O FMI também constatou que o Brasil está entre os países que, proporcionalmente, mais gastaram com o enfrentamento da pandemia. Só com o auxílio emergencial - de R$ 600 mensais, nos primeiros cinco meses, e de R$ 300, nos quatro meses restantes até o fim de 2020 - terão sido gastos R$ 320 bilhões, nove vezes a despesa anual com o programa Bolsa Família, beneficiando quase 70 milhões de pessoas. Tudo incluído, o déficit público deve chegar, no fim do ano, ao recorde de R$ 850 bilhões, equivalentes a 12% do PIB.
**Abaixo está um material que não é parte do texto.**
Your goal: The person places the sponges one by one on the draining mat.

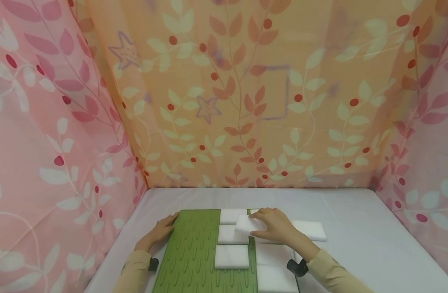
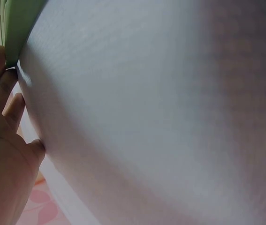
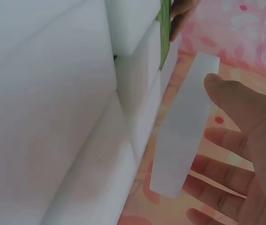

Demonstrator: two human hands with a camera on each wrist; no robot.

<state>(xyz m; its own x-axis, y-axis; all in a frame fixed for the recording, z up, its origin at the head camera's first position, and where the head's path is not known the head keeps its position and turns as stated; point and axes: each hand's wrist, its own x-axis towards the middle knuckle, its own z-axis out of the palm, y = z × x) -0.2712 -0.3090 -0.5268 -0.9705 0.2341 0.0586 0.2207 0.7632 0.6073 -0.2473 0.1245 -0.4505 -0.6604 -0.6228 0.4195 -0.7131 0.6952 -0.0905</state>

Reflexos dessa escalada de gastos são inevitáveis na trajetória da dívida pública. O FMI, na revisão de projeções deste mês de outubro, calcula que a dívida pública bruta passará de 100% do PIB, em 2020, só passando a recuar, assim como o próprio déficit, a partir de 2025.

A pressão social, porém, não será menor do que a pressão fiscal. Assim, será preciso encontrar um ponto de equilíbrio para responder, positivamente, às duas demandas - a da manutenção de uma rede de proteção social e a da retomada do ajuste nas contas públicas. É ilusão acreditar que isso possa ser possível apenas com cortes nas despesas do governo. A saída mais provável deve contemplar uma combinação de cortes de gastos, aumento de tributação, como, aliás, propõe o FMI, e flexibilização de regras de controle fiscal, sobretudo a do teto de gastos.

Um grupo de personalidades do meio empresarial já se antecipou ao inevitável debate do desenho de uma renda básica, mas obedecendo a limites fiscais, e entregou ao governo e a parlamentares, uma proposta de projeto de lei para a adoção de uma renda básica permanente, ao custo de R$ 70 bilhões anuais, o dobro do atualmente gasto com o Bolsa Família. Os empresários sugerem a destinação de 30% dos recursos obtidos com a reforma administrativa e de outros 30% provenientes de privatizações para compor um fundo que bancasse o programa de renda básica sugerido.